**WHAT TO DO:**
Restate the data exactly as given and keep the pictures out.

================

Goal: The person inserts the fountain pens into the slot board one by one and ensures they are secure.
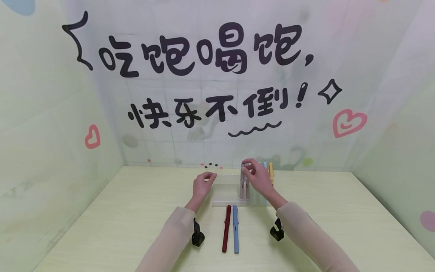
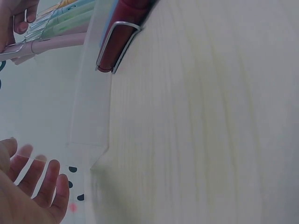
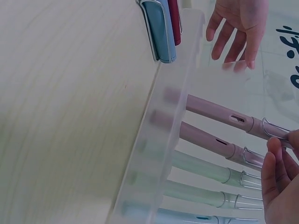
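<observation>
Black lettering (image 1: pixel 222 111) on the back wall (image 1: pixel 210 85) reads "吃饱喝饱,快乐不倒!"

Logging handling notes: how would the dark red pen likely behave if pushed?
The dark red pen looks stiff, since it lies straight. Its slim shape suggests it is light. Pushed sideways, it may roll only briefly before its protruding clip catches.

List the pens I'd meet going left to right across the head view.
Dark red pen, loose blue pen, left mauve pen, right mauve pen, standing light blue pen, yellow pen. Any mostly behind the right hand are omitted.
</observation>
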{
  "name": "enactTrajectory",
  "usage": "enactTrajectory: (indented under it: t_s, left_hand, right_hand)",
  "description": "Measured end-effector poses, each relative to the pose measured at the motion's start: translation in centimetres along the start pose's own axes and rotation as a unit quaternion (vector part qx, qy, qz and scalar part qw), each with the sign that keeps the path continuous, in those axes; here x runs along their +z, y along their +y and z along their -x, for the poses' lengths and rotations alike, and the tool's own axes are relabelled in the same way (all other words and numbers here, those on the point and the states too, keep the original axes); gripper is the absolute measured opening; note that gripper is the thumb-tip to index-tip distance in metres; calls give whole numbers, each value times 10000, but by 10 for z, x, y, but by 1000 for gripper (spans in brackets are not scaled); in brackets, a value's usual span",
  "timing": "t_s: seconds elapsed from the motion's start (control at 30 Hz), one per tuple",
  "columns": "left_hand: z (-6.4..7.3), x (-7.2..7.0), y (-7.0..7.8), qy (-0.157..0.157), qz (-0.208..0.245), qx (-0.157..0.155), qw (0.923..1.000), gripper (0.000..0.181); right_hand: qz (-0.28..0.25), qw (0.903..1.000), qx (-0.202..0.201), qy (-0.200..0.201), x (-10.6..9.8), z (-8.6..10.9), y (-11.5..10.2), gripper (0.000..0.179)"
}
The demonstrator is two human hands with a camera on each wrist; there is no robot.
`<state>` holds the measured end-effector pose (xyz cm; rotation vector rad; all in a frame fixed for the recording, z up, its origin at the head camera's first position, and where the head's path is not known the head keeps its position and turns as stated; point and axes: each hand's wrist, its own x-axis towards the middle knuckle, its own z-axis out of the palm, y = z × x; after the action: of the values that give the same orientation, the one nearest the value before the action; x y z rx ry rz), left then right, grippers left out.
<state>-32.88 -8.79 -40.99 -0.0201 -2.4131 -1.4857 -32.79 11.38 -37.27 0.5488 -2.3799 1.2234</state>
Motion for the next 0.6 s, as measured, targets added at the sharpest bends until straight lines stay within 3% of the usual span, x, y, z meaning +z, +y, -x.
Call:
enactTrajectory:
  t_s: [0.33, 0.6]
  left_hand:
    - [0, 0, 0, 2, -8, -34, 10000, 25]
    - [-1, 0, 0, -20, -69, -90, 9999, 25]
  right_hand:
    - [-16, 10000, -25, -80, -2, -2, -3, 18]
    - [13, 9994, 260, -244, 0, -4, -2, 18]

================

**REPLY TO THE EXERCISE:**
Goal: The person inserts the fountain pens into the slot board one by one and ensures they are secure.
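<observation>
Black lettering (image 1: pixel 222 111) on the back wall (image 1: pixel 210 85) reads "吃饱喝饱,快乐不倒!"

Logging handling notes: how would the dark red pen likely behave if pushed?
The dark red pen looks stiff, since it lies straight. Its slim shape suggests it is light. Pushed sideways, it may roll only briefly before its protruding clip catches.

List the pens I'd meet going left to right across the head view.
Dark red pen, loose blue pen, left mauve pen, right mauve pen, standing light blue pen, yellow pen. Any mostly behind the right hand are omitted.
</observation>
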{
  "name": "enactTrajectory",
  "usage": "enactTrajectory: (indented under it: t_s, left_hand, right_hand)",
  "description": "Measured end-effector poses, each relative to the pose measured at the motion's start: translation in centimetres along the start pose's own axes and rotation as a unit quaternion (vector part qx, qy, qz and scalar part qw), each with the sign that keeps the path continuous, in those axes; here x runs along their +z, y along their +y and z along their -x, for the poses' lengths and rotations alike, and the tool's own axes are relabelled in the same way (all other words and numbers here, those on the point and the states too, keep the original axes); gripper is the absolute measured opening; note that gripper is the thumb-tip to index-tip distance in metres; calls give whole numbers, each value times 10000, but by 10 for z, x, y, but by 1000 for gripper (spans in brackets are not scaled); in brackets, a value's usual span",
  "timing": "t_s: seconds elapsed from the motion's start (control at 30 Hz), one per tuple",
  "columns": "left_hand: z (-6.4..7.3), x (-7.2..7.0), y (-7.0..7.8), qy (-0.157..0.157), qz (-0.208..0.245), qx (-0.157..0.155), qw (0.923..1.000), gripper (0.000..0.181); right_hand: qz (-0.28..0.25), qw (0.903..1.000), qx (-0.202..0.201), qy (-0.200..0.201), x (-10.6..9.8), z (-8.6..10.9), y (-11.5..10.2), gripper (0.000..0.179)"
}
The demonstrator is two human hands with a camera on each wrist; there is no robot.
`<state>` holds the measured end-effector pose (xyz cm; rotation vector rad; all in a frame fixed for the recording, z up, its origin at the head camera's first position, and where the head's path is not known the head keeps its position and turns as stated; point and axes: each hand's wrist, its own x-axis towards the middle knuckle, its own z-axis out of the palm, y = z × x; after the action: of the values that give the same orientation, the one nearest the value before the action; x y z rx ry rz), left then right, grippers left out.
<state>-32.88 -8.79 -40.99 -0.0201 -2.4131 -1.4857 -32.79 11.38 -37.27 0.5488 -2.3799 1.2234</state>
Motion for the next 0.6 s, as measured, targets added at the sharpest bends until straight lines stay within 3% of the usual span, x, y, z meaning +z, +y, -x.
Call:
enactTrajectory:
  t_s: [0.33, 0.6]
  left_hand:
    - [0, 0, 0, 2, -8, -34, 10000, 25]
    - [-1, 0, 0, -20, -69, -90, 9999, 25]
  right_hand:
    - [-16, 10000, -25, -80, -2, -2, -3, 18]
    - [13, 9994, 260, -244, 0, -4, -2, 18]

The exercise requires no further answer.